• [COLLECTED MATERIAL]:

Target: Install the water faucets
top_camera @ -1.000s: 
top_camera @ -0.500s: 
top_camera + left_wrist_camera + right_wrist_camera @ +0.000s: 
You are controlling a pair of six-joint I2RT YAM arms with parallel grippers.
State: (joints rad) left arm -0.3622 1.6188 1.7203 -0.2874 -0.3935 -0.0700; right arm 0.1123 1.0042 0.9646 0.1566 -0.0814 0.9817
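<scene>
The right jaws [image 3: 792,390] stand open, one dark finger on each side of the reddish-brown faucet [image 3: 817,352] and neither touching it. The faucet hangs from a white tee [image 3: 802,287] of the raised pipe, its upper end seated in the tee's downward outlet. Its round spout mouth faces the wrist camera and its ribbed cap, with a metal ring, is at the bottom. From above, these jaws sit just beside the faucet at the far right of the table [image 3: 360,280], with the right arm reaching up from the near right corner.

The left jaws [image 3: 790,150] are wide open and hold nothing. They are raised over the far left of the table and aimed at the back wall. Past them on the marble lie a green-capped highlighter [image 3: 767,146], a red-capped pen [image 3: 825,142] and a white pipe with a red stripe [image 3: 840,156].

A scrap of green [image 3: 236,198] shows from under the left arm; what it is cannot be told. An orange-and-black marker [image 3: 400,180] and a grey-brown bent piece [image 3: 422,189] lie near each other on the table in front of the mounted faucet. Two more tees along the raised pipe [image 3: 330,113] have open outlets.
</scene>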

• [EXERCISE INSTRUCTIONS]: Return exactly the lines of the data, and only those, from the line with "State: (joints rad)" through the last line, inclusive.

• [ANSWER SECTION]:
State: (joints rad) left arm -0.3622 1.6188 1.7203 -0.2874 -0.3935 -0.0700; right arm 0.1123 1.0042 0.9646 0.1566 -0.0814 0.9817
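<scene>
The right jaws [image 3: 792,390] stand open, one dark finger on each side of the reddish-brown faucet [image 3: 817,352] and neither touching it. The faucet hangs from a white tee [image 3: 802,287] of the raised pipe, its upper end seated in the tee's downward outlet. Its round spout mouth faces the wrist camera and its ribbed cap, with a metal ring, is at the bottom. From above, these jaws sit just beside the faucet at the far right of the table [image 3: 360,280], with the right arm reaching up from the near right corner.

The left jaws [image 3: 790,150] are wide open and hold nothing. They are raised over the far left of the table and aimed at the back wall. Past them on the marble lie a green-capped highlighter [image 3: 767,146], a red-capped pen [image 3: 825,142] and a white pipe with a red stripe [image 3: 840,156].

A scrap of green [image 3: 236,198] shows from under the left arm; what it is cannot be told. An orange-and-black marker [image 3: 400,180] and a grey-brown bent piece [image 3: 422,189] lie near each other on the table in front of the mounted faucet. Two more tees along the raised pipe [image 3: 330,113] have open outlets.
</scene>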

Nothing else remains for this exercise.